Friday, 19 December 2014
Eric Pardyjak, University of Utah, Salt Lake City, UT, United States
The MATERHORN (Mountain Terrain Atmospheric Modeling and Observation) Program is a multiuniversity, multidisciplinary research initiative designed to improve numerical weather prediction in complex terrain and to better understand the physics of complex terrain flow phenomena across a wide range of scales. As part of MATERHORN, field campaigns were conducted at Dugway, UT, USA in Autumn 2012 and Spring 2013. A subset of the campaigns included dense observations along the East Slope of Granite Peak (40.096° N, -113.253° W), as well as additional observations on the opposing west facing slope. East Slope observations included five multi-sonic anemometer eddy covariance towers (two with full energy budget stations), eleven small energy budget stations, fifteen automated weather stations, a distributed temperature sensing (DTS) system, hot-film anemometry, infrared camera surface temperature observations and up to three Doppler lidars.
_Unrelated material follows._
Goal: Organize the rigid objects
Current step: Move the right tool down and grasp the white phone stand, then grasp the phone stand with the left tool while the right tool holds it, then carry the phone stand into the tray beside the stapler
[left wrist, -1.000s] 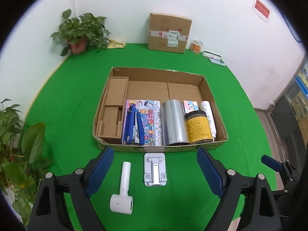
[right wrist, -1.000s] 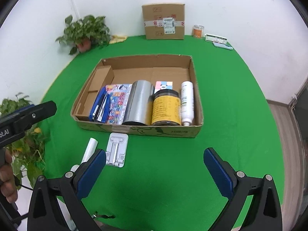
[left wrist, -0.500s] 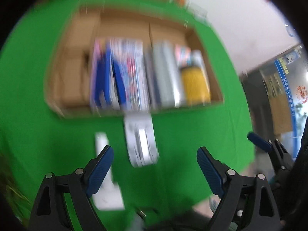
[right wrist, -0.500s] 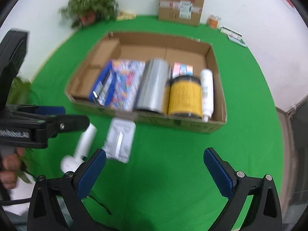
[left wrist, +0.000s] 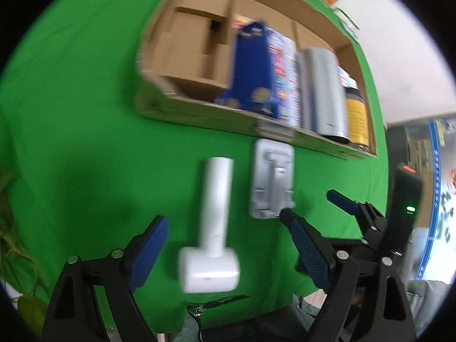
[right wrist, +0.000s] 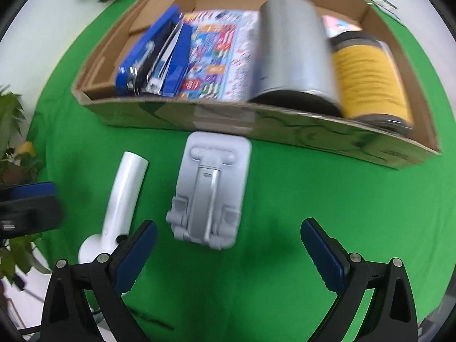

West Slope operations were less intense with three main towers, two of which included sonic anemometry and one, which included full surface energy balance observations. For this presentation, our analysis will focus on characterizing and contrasting the response of mean wind circulations and thermodynamics variables, as well as turbulence quantities during the evening transitions on both the East Slope and West Slope when solar irradiation differences of the slope surfaces is extremely large.